Кельты. Мифология, сформировавшая наше сознание

И [ты], напрягая слух, навострив уши, слышишь не сладкозвучные хвалы Богу гласом сладко поющих новобранцев Христовых, и распевы церковной мелодии, – но хвалы самому себе, которые суть ничто, наполненными ложью устами колодников, обрызгивающих при этом тех, кто стоит рядом, пенящейся жидкостью, и «зычных глашатаев», визжащих вакхантским обычаем…[4]

Это самое раннее из известных нам описаний светской хвалебной поэзии в Британии, и очевидно, что Гильда не интересовался ее социальной функцией или героическим духом, он видел в панегириках лишь мирскую гордость и тщеславие. Роль «исторического» Талиесина, вероятно, заключалась в том, чтобы восхвалять Уриена Регедского, подобно бардам из послания Гильды. И здесь следует сказать несколько слов о характере такой поэзии.

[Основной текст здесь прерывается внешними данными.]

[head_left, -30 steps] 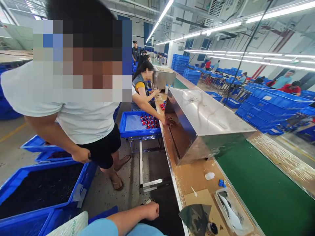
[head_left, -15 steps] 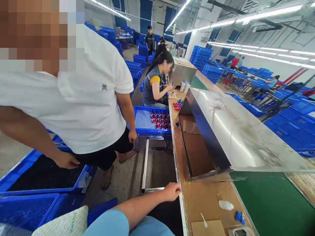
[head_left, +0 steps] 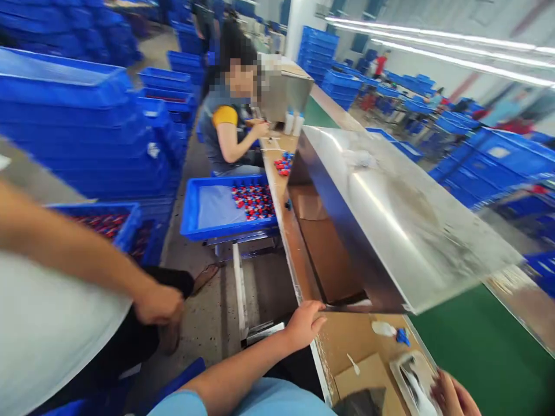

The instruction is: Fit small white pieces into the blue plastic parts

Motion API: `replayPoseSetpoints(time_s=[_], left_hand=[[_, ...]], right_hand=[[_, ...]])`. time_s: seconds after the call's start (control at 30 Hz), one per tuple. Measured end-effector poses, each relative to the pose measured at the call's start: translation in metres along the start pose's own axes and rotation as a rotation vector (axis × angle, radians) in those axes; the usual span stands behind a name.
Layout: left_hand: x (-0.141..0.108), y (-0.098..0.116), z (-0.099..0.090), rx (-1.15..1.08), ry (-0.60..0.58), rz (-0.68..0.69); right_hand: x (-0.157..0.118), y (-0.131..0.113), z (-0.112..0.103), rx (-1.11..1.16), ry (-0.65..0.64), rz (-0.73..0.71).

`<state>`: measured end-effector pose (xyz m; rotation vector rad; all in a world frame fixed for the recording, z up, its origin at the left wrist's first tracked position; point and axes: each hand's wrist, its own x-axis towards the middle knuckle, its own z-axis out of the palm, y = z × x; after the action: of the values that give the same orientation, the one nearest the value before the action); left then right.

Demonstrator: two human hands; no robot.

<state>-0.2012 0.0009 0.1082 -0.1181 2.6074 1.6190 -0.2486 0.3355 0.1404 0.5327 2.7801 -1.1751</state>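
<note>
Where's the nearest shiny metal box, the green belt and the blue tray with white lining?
Shiny metal box (head_left: 385, 202): head view, top.
Green belt (head_left: 477, 332): head view, near part.
Blue tray (head_left: 225, 230): head view, front wall.

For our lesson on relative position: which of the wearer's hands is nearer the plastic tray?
The right hand: it is at the right side of the tray. The left hand is farther off, at the left edge of the bench, by the metal hood.

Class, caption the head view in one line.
Left hand near a metal hood, right hand by a plastic tray on the workbench.
</note>
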Motion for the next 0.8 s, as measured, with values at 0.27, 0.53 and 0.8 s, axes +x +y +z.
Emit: replayPoseSetpoints(time_s=[0.27,0.53,0.8], left_hand=[[0.006,0.02,-0.001,0.201,0.198,0.377],[0.018,0.053,0.007,0.505,0.394,0.508],[0.023,0.067,0.017,0.619,0.546,0.495]], right_hand=[[0.077,-0.075,-0.015,0.728,0.28,-0.018],[0.173,-0.121,-0.021,0.782,0.206,-0.207],[0.222,-0.127,-0.02,0.683,0.128,-0.336]])
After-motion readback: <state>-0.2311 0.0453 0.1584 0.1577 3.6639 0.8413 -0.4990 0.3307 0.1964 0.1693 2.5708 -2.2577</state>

Стихи эти шаблонны, полны возвышенных описаний безграничной щедрости и боевого мастерства Уриена, большое внимание уделяется чувствам самого поэта. Аутентичные стихотворения обычно состоят из свободных восьми- или девятисложных строк, украшенных рифмами и аллитерациями. Это воспевания, элегии, мольбы о примирении – в них нет сюжета. В средневековой кельтской литературе поэзия используется для выражения сильных чувств, повествование же ведется в прозе. Любая история в стихотворной форме сводится к аллюзии, что делает кельтскую поэзию довольно трудной для понимания. Язык ее удивительно сложен. Можно предположить, что многое в древних текстах было исправлено и переписано, ведь речь идет о произведениях, дошедших до нас сквозь столетия.